16. Yang Tertutupi

350 54 4
                                    

"Jadi, seperti yang Aa dengar sebelumnya, mengenai siapa Aa sebenarnya dan ada kejadian apa yang sebenarnya terjadi 29 tahun yang lalu," Ayah memberi jeda sebelum melanjutkan perkataannya. "Aa itu bukan anak kandung Ayah dan Bunda. Ditutupi serapat apa pun rahasia ini, Ayah dan Bunda sebenarnya tahu, bahwa kami cepat atau lambat harus menceritakan yang sebenarnya sama Aa."

"Kejadiannya 29 tahun yang lalu, saat kami sudah menyerah mencoba berbagai untuk dikaruniai keturunan, tapi Tuhan masih belum juga mengabulkan doa kami. Dalam keputusasaan itu ternyata Tuhan tidak tinggal diam. Aa tahu sendiri cerita dari Bunda bahwa untuk memiliki kalian itu sulitnya minta ampun dan datangnya anugerah itu saat pernikahan kami menginjak tahun kelima?"

Matahari mengangguk mengiyakan pertanyaan ayah. "Iya, Bunda sendiri yang cerita pada Aa dan Jingga."

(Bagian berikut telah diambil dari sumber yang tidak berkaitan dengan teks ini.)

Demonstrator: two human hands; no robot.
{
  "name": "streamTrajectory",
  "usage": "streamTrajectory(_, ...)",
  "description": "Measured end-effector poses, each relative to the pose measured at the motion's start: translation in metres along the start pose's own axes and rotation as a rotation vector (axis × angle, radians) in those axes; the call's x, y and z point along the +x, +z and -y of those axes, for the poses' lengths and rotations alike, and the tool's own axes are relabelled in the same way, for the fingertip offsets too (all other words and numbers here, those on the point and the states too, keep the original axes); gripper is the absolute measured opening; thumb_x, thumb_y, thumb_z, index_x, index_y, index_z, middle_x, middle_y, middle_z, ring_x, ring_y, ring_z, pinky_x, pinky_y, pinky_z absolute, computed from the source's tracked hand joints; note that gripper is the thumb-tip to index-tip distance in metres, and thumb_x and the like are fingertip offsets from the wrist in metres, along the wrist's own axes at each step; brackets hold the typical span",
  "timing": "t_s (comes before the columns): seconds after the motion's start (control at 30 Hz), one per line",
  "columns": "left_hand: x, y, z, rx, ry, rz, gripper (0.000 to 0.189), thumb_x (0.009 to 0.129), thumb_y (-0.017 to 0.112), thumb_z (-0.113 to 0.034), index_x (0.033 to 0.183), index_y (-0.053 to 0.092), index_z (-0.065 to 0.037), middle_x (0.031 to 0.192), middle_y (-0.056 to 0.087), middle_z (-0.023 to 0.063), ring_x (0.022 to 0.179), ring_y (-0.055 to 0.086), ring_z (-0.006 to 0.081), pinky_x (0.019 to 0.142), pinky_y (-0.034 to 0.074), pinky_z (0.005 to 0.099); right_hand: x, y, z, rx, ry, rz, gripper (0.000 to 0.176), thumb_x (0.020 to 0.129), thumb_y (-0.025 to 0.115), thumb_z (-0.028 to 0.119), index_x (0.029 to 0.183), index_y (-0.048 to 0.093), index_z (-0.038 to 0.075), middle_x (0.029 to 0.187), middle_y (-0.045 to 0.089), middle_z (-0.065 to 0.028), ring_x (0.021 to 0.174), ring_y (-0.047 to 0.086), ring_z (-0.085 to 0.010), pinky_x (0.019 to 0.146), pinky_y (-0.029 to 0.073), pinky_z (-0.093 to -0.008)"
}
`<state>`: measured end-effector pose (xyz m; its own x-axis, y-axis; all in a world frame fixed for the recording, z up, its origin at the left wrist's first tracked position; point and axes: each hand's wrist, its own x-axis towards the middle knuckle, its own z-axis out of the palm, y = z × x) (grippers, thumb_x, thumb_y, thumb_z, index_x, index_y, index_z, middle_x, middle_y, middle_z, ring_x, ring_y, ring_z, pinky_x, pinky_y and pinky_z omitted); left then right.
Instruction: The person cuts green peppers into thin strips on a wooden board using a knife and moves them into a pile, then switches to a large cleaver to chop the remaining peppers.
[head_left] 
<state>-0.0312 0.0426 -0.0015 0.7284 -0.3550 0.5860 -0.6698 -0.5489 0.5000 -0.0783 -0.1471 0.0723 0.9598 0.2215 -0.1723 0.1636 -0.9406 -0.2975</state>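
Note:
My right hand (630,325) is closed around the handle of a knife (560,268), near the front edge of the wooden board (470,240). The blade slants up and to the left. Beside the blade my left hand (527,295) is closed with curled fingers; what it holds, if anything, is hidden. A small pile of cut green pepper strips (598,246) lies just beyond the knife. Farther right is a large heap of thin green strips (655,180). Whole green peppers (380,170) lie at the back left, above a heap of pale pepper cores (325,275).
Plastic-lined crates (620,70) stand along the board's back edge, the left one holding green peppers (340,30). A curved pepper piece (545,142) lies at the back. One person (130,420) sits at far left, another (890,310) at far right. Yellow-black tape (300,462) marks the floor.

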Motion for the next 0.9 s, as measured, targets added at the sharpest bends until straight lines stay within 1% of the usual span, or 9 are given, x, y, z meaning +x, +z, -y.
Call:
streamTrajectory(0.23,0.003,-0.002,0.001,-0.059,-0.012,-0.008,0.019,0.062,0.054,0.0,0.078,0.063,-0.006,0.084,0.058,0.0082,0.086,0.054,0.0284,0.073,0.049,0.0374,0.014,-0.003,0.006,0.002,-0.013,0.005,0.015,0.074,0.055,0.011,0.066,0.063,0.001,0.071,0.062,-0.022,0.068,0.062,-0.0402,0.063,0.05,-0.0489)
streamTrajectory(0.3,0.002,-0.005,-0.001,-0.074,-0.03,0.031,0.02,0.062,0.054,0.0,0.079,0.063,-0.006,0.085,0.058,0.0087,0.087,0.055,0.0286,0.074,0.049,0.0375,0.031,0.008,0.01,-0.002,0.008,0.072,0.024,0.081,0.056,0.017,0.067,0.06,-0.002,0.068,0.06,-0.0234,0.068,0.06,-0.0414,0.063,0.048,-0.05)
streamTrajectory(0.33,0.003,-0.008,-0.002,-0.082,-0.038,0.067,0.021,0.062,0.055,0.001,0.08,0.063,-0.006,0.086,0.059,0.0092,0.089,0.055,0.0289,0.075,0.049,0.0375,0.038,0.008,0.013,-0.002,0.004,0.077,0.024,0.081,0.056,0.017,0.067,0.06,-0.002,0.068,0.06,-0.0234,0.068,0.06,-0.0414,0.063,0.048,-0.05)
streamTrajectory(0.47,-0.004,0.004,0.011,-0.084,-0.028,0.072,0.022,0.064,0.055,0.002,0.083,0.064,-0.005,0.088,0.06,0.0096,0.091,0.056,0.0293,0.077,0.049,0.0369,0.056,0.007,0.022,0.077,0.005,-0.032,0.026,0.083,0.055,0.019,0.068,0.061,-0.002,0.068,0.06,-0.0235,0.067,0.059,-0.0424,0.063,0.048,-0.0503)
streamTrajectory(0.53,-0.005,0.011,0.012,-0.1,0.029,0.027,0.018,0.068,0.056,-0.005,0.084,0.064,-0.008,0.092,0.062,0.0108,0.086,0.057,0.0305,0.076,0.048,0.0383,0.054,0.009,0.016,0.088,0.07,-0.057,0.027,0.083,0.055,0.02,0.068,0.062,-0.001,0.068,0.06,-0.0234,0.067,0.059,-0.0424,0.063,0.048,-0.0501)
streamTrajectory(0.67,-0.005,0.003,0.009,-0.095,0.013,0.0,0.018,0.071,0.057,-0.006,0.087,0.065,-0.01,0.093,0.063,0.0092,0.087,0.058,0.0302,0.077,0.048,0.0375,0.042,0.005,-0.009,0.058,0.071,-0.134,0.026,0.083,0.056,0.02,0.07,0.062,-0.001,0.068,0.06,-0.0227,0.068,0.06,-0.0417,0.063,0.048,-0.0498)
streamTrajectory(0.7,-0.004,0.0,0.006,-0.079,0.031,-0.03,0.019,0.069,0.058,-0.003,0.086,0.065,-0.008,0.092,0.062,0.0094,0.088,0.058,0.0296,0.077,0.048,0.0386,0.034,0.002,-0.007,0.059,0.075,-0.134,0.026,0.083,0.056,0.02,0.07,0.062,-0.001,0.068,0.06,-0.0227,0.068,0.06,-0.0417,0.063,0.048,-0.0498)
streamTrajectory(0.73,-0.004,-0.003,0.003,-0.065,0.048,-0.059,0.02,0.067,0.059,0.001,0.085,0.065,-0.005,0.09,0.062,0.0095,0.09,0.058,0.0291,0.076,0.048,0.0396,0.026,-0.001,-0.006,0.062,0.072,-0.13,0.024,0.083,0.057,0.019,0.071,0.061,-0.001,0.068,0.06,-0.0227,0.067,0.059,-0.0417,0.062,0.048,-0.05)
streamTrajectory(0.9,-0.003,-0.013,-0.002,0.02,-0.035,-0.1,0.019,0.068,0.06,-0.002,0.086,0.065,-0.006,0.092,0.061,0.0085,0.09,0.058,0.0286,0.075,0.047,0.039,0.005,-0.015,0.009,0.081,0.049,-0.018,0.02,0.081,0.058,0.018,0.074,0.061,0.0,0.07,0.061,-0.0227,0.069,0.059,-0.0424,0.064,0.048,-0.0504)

"Ternyata Tuhan memberikan kami karunia dengan cara lain. Di saat kami sudah menyerah, Tuhan memberikan kami karunianya dengan cara yang sedikit berbeda. Di sinilah awal mula Ayah dan Bunda akhirnya bertemu dengan kamu, Nak." Ayah mengulum senyum. Matanya menatap Matahari dengan teduh.

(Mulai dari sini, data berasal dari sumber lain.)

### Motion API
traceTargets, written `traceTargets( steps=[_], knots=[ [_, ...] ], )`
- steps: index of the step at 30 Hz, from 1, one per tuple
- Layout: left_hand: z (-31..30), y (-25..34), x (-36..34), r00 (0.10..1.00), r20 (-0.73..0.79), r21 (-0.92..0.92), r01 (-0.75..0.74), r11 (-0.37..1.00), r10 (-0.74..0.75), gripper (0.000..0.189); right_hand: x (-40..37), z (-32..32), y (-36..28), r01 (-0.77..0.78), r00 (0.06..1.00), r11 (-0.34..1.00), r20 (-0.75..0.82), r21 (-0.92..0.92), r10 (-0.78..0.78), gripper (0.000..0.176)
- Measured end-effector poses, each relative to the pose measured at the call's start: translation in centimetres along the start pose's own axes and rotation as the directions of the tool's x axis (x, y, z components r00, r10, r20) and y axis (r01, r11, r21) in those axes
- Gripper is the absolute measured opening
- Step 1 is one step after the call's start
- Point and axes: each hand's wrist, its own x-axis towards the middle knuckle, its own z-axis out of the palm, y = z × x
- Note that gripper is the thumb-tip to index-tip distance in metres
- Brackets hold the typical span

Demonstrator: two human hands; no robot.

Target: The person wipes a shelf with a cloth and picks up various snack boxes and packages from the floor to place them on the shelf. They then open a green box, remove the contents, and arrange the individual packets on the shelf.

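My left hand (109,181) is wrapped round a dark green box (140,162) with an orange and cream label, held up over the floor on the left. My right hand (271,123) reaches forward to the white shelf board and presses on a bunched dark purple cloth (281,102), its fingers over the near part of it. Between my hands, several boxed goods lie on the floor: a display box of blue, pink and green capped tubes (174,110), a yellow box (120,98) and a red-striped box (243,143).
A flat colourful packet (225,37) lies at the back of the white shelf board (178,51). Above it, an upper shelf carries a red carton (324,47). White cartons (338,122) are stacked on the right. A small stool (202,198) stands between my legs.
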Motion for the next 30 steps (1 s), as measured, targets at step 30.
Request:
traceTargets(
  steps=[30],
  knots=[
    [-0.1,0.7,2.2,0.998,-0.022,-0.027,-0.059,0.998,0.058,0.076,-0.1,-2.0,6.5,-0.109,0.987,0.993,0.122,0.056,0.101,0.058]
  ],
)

"Suatu hari, tiba-tiba datang sepasang suami istri ke kantor Ayah, berniat melayangkan gugatan cerai. Saat itu Ayah yang kebetulan menangani kasus mereka. Jadi, mereka berdua, kedua orangtua kandungmu itu bilang, mereka menikah karena terpaksa. Mereka menikah hanya karena ibu kandungmu sedang mengandungmu saat itu. Dan kehamilan itu menurutnya bukan sesuatu yang mereka inginkan."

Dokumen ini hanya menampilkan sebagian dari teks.